··· DATA BLOCK

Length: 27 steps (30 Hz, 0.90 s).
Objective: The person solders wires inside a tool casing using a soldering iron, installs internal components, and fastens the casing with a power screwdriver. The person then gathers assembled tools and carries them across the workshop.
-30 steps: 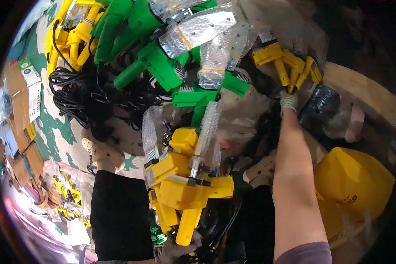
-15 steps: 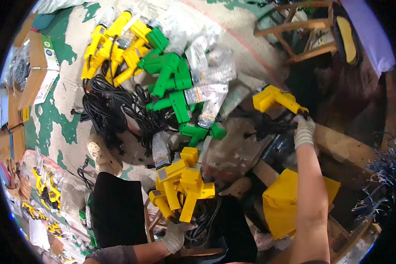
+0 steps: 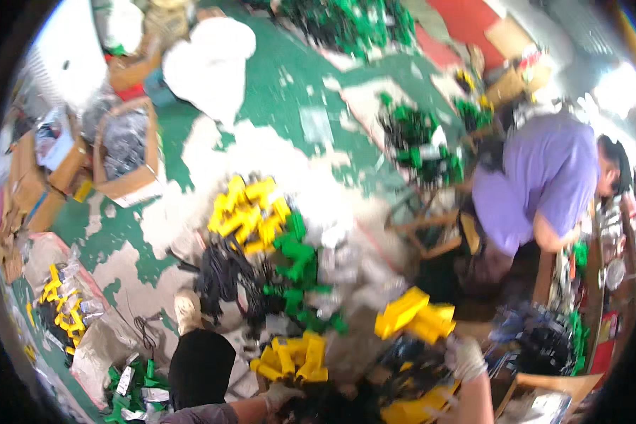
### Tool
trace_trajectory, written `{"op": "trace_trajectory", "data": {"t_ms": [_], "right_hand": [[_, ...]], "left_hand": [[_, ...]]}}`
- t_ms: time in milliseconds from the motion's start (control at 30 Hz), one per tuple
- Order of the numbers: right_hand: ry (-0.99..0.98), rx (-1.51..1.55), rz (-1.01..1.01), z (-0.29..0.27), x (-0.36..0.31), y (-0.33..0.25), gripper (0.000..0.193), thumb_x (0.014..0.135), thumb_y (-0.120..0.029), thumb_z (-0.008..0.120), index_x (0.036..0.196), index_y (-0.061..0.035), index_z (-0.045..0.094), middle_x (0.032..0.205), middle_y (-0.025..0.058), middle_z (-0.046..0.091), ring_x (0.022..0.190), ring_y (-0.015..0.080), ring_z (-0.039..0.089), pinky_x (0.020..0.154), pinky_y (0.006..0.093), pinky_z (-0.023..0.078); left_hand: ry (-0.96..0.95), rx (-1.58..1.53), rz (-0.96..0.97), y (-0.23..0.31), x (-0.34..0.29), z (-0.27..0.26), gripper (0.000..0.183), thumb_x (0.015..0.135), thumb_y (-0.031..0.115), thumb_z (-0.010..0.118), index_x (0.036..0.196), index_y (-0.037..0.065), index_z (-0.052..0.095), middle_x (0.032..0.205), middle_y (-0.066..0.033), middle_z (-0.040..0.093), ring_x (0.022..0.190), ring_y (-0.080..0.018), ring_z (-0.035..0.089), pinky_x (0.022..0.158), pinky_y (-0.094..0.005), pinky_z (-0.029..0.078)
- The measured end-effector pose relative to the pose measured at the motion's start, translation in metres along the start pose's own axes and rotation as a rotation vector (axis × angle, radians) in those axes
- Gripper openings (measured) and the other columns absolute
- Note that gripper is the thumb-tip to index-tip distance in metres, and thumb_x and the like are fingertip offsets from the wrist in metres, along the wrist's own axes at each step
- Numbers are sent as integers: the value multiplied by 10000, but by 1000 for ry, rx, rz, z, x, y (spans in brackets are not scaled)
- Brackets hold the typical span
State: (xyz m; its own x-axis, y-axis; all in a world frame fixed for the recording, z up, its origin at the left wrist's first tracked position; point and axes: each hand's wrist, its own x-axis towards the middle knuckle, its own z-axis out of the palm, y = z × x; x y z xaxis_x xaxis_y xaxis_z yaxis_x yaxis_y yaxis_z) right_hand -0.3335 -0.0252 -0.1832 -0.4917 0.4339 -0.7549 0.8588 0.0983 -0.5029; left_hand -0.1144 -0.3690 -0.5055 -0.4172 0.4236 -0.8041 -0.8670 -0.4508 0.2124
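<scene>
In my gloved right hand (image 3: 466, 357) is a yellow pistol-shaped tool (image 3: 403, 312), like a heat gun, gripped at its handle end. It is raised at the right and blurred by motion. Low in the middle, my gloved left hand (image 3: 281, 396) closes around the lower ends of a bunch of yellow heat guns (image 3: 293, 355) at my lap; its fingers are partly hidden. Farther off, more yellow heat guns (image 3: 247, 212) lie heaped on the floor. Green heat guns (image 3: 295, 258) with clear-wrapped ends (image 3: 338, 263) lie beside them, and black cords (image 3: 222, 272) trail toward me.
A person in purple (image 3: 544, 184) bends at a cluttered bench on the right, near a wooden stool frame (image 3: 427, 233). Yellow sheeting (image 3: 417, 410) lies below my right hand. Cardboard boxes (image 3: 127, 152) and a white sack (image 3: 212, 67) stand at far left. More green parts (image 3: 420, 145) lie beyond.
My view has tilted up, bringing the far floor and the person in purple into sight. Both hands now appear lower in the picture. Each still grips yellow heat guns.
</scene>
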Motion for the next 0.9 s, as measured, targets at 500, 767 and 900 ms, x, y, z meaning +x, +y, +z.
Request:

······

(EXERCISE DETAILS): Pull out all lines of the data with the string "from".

(RESULT OF THIS EXERCISE):
- t_ms: time in milliseconds from the motion's start (control at 30 Hz), one per tuple
- Note that gripper is the thumb-tip to index-tip distance in metres, and thumb_x and the like are fingertip offsets from the wrist in metres, along the wrist's own axes at each step

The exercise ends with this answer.